◆ **EXERCISE**: Where a line below includes the word "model", copy that line.

Records drawn from a dataset:
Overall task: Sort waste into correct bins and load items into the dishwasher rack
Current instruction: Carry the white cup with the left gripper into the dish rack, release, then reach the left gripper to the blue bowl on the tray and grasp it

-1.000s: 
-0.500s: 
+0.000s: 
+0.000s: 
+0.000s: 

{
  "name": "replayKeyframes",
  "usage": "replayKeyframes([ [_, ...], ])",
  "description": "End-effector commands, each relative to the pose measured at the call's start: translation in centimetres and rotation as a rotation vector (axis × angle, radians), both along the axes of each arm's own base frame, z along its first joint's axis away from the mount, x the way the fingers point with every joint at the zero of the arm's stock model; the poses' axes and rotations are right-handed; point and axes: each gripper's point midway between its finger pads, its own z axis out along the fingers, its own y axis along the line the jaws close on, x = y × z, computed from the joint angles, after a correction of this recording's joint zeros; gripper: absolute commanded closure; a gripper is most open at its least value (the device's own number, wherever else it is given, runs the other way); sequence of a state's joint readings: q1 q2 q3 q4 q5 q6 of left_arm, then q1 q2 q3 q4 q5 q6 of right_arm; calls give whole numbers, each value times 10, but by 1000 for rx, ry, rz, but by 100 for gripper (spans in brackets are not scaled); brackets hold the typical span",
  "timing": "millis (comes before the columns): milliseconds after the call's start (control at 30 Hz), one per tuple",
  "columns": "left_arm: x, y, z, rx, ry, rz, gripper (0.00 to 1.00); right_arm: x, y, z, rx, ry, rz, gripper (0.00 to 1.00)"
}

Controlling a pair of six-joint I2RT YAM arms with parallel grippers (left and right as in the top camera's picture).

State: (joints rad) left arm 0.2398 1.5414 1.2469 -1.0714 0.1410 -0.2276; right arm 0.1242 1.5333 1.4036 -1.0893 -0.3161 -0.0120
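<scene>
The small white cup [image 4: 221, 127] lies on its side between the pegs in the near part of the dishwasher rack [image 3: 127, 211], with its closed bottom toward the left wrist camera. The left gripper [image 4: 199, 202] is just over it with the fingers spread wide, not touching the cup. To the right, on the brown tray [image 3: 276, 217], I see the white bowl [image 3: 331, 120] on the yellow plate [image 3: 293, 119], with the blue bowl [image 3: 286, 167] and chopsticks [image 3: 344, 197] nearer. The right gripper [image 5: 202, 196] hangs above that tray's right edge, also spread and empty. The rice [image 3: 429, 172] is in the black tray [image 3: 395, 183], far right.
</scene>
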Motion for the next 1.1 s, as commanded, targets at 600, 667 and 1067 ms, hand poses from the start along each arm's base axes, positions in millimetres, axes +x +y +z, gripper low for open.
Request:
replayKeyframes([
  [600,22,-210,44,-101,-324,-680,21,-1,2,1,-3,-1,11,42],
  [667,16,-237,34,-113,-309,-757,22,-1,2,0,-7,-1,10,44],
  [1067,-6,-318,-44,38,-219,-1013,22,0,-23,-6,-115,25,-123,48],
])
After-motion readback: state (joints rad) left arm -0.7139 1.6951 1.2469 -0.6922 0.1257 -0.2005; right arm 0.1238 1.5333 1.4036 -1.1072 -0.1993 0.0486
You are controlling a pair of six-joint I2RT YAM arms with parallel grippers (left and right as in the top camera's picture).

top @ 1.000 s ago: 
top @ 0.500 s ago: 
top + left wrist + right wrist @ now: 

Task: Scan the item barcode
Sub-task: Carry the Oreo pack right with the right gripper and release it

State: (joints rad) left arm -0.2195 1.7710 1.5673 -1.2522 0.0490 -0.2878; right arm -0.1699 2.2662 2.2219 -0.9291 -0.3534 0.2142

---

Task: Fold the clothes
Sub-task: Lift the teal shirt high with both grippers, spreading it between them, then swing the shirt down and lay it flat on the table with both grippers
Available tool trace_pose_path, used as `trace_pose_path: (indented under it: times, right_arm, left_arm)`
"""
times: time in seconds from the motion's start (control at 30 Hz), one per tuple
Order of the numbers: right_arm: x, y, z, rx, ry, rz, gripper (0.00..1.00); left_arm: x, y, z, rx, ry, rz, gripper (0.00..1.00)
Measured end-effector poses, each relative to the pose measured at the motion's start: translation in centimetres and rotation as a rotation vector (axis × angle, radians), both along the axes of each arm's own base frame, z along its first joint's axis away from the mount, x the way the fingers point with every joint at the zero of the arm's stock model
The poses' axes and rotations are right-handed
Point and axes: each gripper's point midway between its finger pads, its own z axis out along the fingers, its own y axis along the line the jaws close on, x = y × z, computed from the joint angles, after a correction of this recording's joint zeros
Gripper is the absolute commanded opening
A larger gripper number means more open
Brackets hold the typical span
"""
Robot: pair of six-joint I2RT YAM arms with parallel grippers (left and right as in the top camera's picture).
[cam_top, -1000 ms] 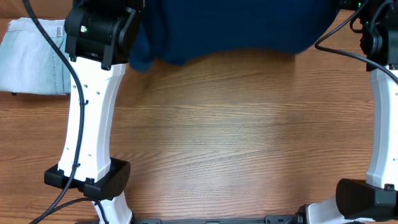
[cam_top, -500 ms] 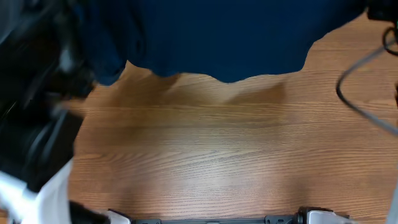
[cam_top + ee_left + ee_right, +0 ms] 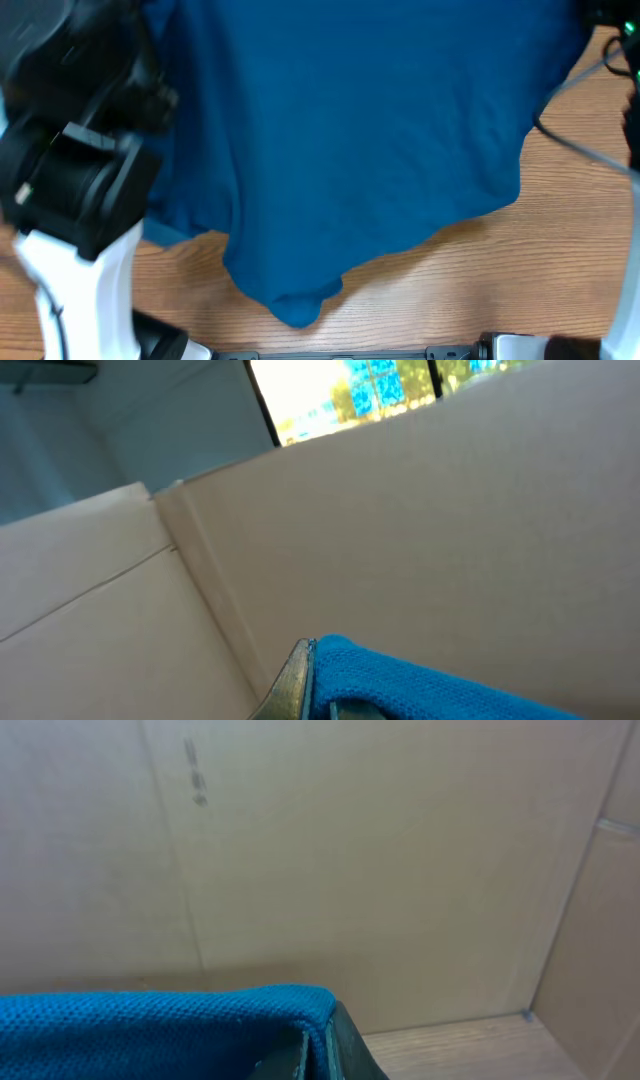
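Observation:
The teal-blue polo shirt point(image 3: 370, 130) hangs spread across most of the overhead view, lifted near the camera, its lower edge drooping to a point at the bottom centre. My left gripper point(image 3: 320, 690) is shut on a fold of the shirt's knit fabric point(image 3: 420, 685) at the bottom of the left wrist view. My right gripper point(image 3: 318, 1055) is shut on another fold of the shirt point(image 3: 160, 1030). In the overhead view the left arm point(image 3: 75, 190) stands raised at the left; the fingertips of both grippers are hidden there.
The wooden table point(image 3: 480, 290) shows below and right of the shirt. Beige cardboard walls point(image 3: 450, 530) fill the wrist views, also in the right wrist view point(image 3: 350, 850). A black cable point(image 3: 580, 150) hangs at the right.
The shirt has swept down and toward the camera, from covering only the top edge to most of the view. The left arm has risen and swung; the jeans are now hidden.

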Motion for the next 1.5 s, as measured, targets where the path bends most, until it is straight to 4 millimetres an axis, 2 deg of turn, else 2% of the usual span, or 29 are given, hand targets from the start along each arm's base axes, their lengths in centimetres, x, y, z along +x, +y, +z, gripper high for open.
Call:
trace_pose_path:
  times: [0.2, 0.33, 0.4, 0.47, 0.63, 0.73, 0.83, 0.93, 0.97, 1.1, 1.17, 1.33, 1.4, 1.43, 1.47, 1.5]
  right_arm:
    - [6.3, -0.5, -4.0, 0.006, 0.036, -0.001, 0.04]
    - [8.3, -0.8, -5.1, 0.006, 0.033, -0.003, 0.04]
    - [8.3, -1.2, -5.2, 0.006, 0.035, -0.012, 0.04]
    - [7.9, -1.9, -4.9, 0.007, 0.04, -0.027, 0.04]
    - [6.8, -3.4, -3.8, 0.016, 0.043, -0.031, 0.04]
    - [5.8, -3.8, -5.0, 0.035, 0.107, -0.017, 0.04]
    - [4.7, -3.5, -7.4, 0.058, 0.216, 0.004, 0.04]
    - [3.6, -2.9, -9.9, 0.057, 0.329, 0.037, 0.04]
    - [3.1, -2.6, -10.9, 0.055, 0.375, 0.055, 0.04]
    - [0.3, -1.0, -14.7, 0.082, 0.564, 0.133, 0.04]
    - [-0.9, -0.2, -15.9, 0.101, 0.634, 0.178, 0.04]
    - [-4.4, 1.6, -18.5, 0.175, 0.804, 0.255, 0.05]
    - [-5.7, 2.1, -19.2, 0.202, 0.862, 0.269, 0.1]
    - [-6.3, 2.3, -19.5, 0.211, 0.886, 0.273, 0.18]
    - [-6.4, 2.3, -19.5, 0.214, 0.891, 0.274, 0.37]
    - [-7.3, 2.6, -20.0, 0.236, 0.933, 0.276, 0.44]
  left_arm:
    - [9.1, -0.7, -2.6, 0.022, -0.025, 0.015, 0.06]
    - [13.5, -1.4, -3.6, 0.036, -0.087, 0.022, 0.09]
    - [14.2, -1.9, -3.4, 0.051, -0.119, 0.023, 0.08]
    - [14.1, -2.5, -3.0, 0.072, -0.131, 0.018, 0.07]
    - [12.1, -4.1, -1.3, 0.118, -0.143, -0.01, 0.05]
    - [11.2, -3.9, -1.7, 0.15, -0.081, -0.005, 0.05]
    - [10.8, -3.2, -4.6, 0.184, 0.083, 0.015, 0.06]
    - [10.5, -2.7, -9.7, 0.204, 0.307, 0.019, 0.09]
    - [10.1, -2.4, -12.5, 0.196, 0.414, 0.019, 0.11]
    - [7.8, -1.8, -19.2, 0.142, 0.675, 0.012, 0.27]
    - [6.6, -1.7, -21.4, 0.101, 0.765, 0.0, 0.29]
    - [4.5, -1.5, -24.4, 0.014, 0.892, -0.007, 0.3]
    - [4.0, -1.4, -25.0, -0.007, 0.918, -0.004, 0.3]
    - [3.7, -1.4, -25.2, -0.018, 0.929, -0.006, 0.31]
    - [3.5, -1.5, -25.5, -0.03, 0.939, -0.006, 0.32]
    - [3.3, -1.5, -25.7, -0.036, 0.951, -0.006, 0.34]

◆ **RESPONSE**:
  "description": "End-effector commands, each relative to the pose measured at the call's start: translation in centimetres and rotation as a rotation vector (axis × angle, radians), both along the axes of each arm's own base frame, z along its first joint's axis away from the mount, x the way the fingers point with every joint at the zero of the arm's stock model; the poses' axes and rotations are right-handed; point and axes: each gripper's point midway between its finger pads, its own z axis out along the fingers, its own y axis along the line the jaws close on, x = y × z, computed from the joint angles, after a correction of this recording's joint zeros; gripper: absolute commanded closure; a gripper is most open at its least value (the device's own number, wherever else it is given, runs the other way); sequence of a state's joint readings: q1 q2 q3 q4 q5 q6 of left_arm, then q1 q2 q3 q4 q5 q6 of right_arm; calls give whole numbers, each value times 10, but by 1000 for rx, ry, rz, but by 100 for gripper (spans in brackets are not scaled); brackets hold the typical span",
Measured end-effector poses, each relative to the pose measured at the motion's start: translation in centimetres and rotation as a rotation vector (axis × angle, radians), both along the axes of each arm's own base frame, z along its first joint's axis away from the mount, x the way the fingers point with every joint at the zero of the arm's stock model

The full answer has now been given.